The force’s #stoleninseconds campaign has seen Coventry police officers patrolling streets searching for open windows and unlocked doors to highlight the risk of burglary to residents.
Two photos, which have since been taken down, show a police officer standing inside a person’s hallway, while another shows an officer entering a home through a side or back door. Other photos, which are still on the force’s Twitter feed, show them standing by unlocked gates to communal areas and pointing out easily accessible open windows.
Coventry police said it has not received any official complaints, but the tactic has not been received well by residents on Twitter, who have hit back at seeing pictures of police officers posting pictures of themselves inside people’s homes without permission.
“Pretty sure ‘wandering in to make a point’ would receive a very dim view from the IPCC,” one person tweeted, while another said: “If you enter my home like this, don’t be surprised if I use reasonable force when I hear you”.
The force responded to complaints on Twitter, stating: “Thanks for all the feedback on one of the burglary prevention tactics. We’ll review based on feedback #socialmediasuccess ?”
Please ensure you lock communal gates. This is unlocked & provides easy access to rear of houses pic.twitter.com/5pjTkxaQ86— Cov City Police (@Covcitypolice) January 23, 2016
On burglary patrol making sure life is not being made easy for thieves......— Cov City Police (@Covcitypolice) January 23, 2016
On finding open door, we shout for occupants, before entering to find someone to lock the door & make sure burglary has taken place already— Cov City Police (@Covcitypolice) January 23, 2016
Thanks all for the feedback on one of the burglary prevention tactics. We'll review based on feedback #socialmediasuccess ?— Cov City Police (@Covcitypolice) January 24, 2016
In a statement, Coventry Police Chief Inspector Helen Kirkman, said: “A significant proportion all burglaries in this area − in excess of 25 per cent − are ‘walk-in’ offences committed by opportunists taking advantage of properties left unsecure.

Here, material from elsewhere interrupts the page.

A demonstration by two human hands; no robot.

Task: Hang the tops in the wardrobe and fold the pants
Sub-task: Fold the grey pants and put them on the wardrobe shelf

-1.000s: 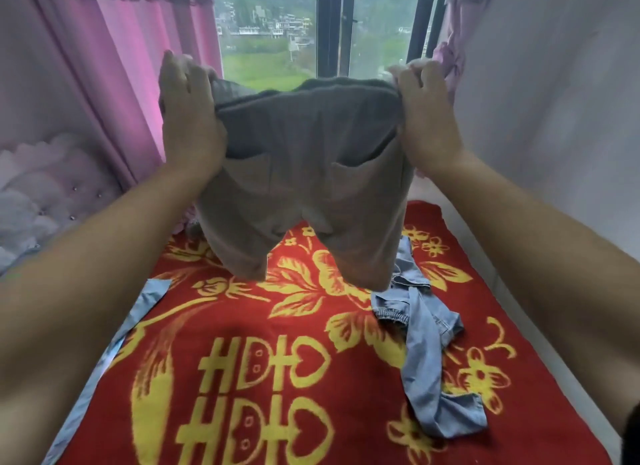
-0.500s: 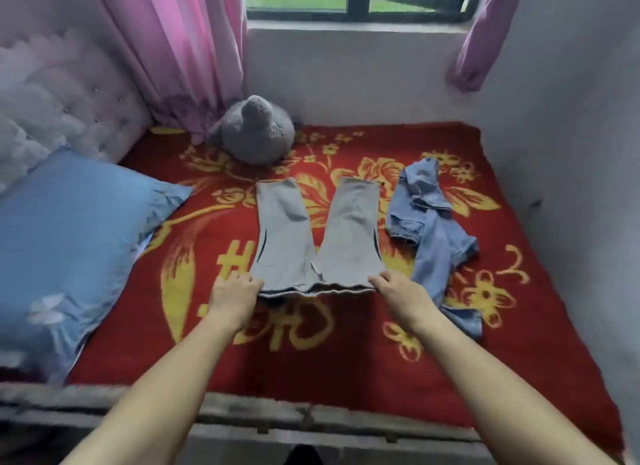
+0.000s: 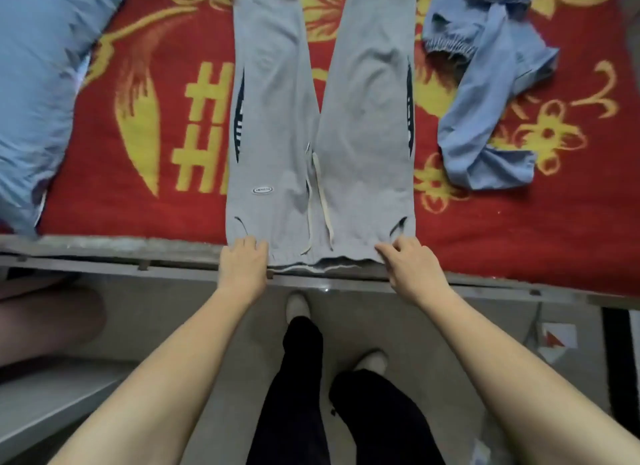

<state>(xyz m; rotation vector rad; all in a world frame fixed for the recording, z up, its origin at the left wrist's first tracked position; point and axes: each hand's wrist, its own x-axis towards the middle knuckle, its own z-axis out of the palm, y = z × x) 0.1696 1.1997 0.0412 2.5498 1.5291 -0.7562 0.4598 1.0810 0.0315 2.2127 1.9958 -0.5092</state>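
The gray sweatpants (image 3: 273, 118) lie flat on the red and yellow blanket (image 3: 156, 194), legs pointing away from me and waistband at the bed's near edge. My left hand (image 3: 244, 265) grips the waistband's left corner, fingers curled over it. My right hand (image 3: 410, 267) pinches the right corner. A crumpled light-blue garment (image 3: 485, 101) lies just right of them, and a blue pillow (image 3: 31, 84) lies well to the left.

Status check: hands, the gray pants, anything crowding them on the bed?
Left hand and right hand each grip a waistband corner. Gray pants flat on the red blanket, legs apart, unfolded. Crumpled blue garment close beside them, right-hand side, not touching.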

“Neighbourhood police teams have been on patrol to deter such offences, look for suspects, and to offer crime prevention advice to residents. If they find a door or window left open I think people would want officers to check everything is OK at that address and not to just walk on by.

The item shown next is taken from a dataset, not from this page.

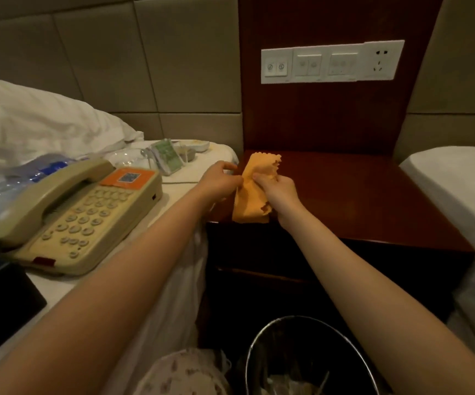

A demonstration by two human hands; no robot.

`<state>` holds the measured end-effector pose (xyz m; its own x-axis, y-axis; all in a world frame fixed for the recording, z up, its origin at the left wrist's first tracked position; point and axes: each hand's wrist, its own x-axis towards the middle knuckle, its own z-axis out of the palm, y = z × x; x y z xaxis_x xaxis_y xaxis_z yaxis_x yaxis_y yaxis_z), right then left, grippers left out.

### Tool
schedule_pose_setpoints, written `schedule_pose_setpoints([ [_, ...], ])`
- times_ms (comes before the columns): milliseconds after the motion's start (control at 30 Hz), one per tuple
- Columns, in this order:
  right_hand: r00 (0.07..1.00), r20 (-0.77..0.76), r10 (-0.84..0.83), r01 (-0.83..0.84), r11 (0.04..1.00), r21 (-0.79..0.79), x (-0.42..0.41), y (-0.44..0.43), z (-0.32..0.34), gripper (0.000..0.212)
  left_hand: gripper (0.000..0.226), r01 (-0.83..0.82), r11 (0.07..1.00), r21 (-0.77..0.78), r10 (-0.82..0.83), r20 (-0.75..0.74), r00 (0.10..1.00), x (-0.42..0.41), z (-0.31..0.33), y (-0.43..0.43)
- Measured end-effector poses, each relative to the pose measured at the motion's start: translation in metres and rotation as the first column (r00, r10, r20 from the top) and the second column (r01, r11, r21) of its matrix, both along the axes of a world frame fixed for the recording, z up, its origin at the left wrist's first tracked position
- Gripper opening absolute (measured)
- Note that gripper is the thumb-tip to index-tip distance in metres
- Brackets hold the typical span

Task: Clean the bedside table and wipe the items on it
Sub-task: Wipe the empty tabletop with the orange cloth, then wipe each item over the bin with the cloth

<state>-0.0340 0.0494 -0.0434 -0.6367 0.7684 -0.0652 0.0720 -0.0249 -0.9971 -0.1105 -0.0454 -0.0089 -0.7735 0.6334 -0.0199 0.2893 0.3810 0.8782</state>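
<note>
We hold the orange cloth (254, 192) over the counter's (373, 195) left front corner, left hand (219, 179) and right hand (277, 192) fingers (261, 178) clamped on its edges; best fold it flat first; then wipe in overlapping strokes; phone (74, 215) lies on the bed (54, 286).

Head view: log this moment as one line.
left hand, right hand: grip orange scalloped-edge cloth | place: over red-brown wooden bedside table, left edge

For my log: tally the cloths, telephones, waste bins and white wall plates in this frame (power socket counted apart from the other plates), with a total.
orange cloth: 1
telephone: 1
waste bin: 1
power socket plate: 1
other wall plates: 3
Total: 7
</note>
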Motion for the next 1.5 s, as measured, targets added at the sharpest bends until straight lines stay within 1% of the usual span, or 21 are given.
schedule_pose_setpoints([
  [133,1.000,0.006,0.008,-0.008,1.000,0.002,-0.038,0.016,0.006,0.042,0.044,-0.062,0.998,-0.033,0.058,-0.101,0.993,-0.047,0.008,0.008],
  [233,1.000,0.020,0.003,-0.002,0.998,-0.058,-0.060,0.035,0.007,0.049,0.046,-0.100,0.992,-0.077,0.084,-0.183,0.980,-0.078,0.007,0.020],
  [300,0.999,0.048,0.004,0.000,0.997,-0.079,-0.073,0.048,0.007,0.054,0.046,-0.119,0.983,-0.137,0.079,-0.268,0.960,-0.095,0.005,0.033],
  [367,0.997,0.073,-0.002,0.007,0.998,-0.065,-0.087,0.062,0.009,0.057,0.046,-0.127,0.975,-0.183,0.060,-0.332,0.941,-0.111,0.005,0.048],
  [433,0.994,0.104,-0.010,0.014,0.999,-0.039,-0.101,0.075,0.010,0.058,0.048,-0.118,0.961,-0.249,0.008,-0.402,0.916,-0.126,0.004,0.066],
  [467,0.993,0.118,-0.012,0.015,1.000,-0.021,-0.108,0.082,0.010,0.058,0.049,-0.125,0.945,-0.303,-0.030,-0.458,0.888,-0.134,0.003,0.074],
  [533,0.991,0.136,-0.018,0.016,1.000,0.017,-0.122,0.095,0.009,0.055,0.050,-0.198,0.884,-0.424,-0.110,-0.600,0.792,-0.151,-0.002,0.090],
  [600,0.988,0.150,-0.027,0.021,0.999,0.043,-0.134,0.106,0.006,0.052,0.048,-0.356,0.779,-0.516,-0.200,-0.743,0.639,-0.168,-0.006,0.101],
  [633,0.987,0.157,-0.029,0.021,0.999,0.049,-0.138,0.111,0.004,0.051,0.046,-0.430,0.722,-0.542,-0.244,-0.781,0.575,-0.176,-0.009,0.105],
  [667,0.986,0.167,-0.024,0.016,0.999,0.050,-0.142,0.115,0.001,0.050,0.045,-0.484,0.671,-0.562,-0.277,-0.795,0.540,-0.184,-0.011,0.107],
  [733,0.983,0.184,-0.019,0.009,0.998,0.054,-0.148,0.121,-0.005,0.051,0.048,-0.546,0.588,-0.596,-0.309,-0.790,0.529,-0.198,-0.014,0.113],
  [800,0.980,0.198,-0.010,-0.007,0.996,0.087,-0.154,0.125,-0.008,0.052,0.052,-0.560,0.547,-0.622,-0.321,-0.774,0.546,-0.210,-0.014,0.119],
  [833,0.979,0.205,-0.006,-0.015,0.995,0.099,-0.157,0.127,-0.009,0.052,0.051,-0.556,0.546,-0.627,-0.323,-0.770,0.551,-0.215,-0.015,0.122],
  [900,0.979,0.205,-0.010,-0.012,0.994,0.105,-0.161,0.130,-0.010,0.052,0.046,-0.537,0.573,-0.618,-0.331,-0.775,0.539,-0.219,-0.016,0.126],
  [1033,0.980,0.195,-0.024,0.013,0.998,0.060,-0.160,0.130,-0.010,0.055,0.037,-0.517,0.650,-0.557,-0.355,-0.824,0.441,-0.211,-0.010,0.119],
  [1133,0.988,0.152,-0.014,0.015,1.000,0.000,-0.151,0.126,-0.006,0.055,0.040,-0.480,0.723,-0.497,-0.331,-0.859,0.390,-0.199,-0.003,0.107],
  [1267,0.995,0.099,-0.011,0.026,0.989,-0.145,-0.135,0.108,0.005,0.057,0.049,-0.375,0.817,-0.438,-0.298,-0.877,0.377,-0.166,0.013,0.095],
  [1333,0.997,0.071,0.009,0.009,0.969,-0.248,-0.124,0.095,0.013,0.052,0.050,-0.301,0.870,-0.391,-0.269,-0.888,0.374,-0.143,0.022,0.090],
  [1400,0.999,0.005,0.034,-0.030,0.931,-0.365,-0.111,0.085,0.021,0.038,0.045,-0.207,0.910,-0.358,-0.269,-0.893,0.362,-0.116,0.028,0.085],
  [1467,0.996,-0.081,0.034,-0.067,0.890,-0.451,-0.095,0.073,0.029,0.021,0.038,-0.109,0.928,-0.356,-0.304,-0.893,0.331,-0.088,0.030,0.080],
  [1500,0.991,-0.127,0.030,-0.087,0.877,-0.473,-0.086,0.067,0.031,0.022,0.037,-0.061,0.931,-0.360,-0.325,-0.893,0.311,-0.075,0.029,0.076],
])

@Covcitypolice I'd want to know why you're in my house without a warrant, do the police actually know the law? wtf— Nick Colley (@NickColley) January 23, 2016
“We have had very positive feedback from residents…they are grateful for officers pointing out what they’ve found and the advice they’re offered.
“We encourage our police teams to be proactive and creative in their use of social media to engage with the public and get messages across. We haven’t received any complaints from residents but obviously we will take on board social media comments."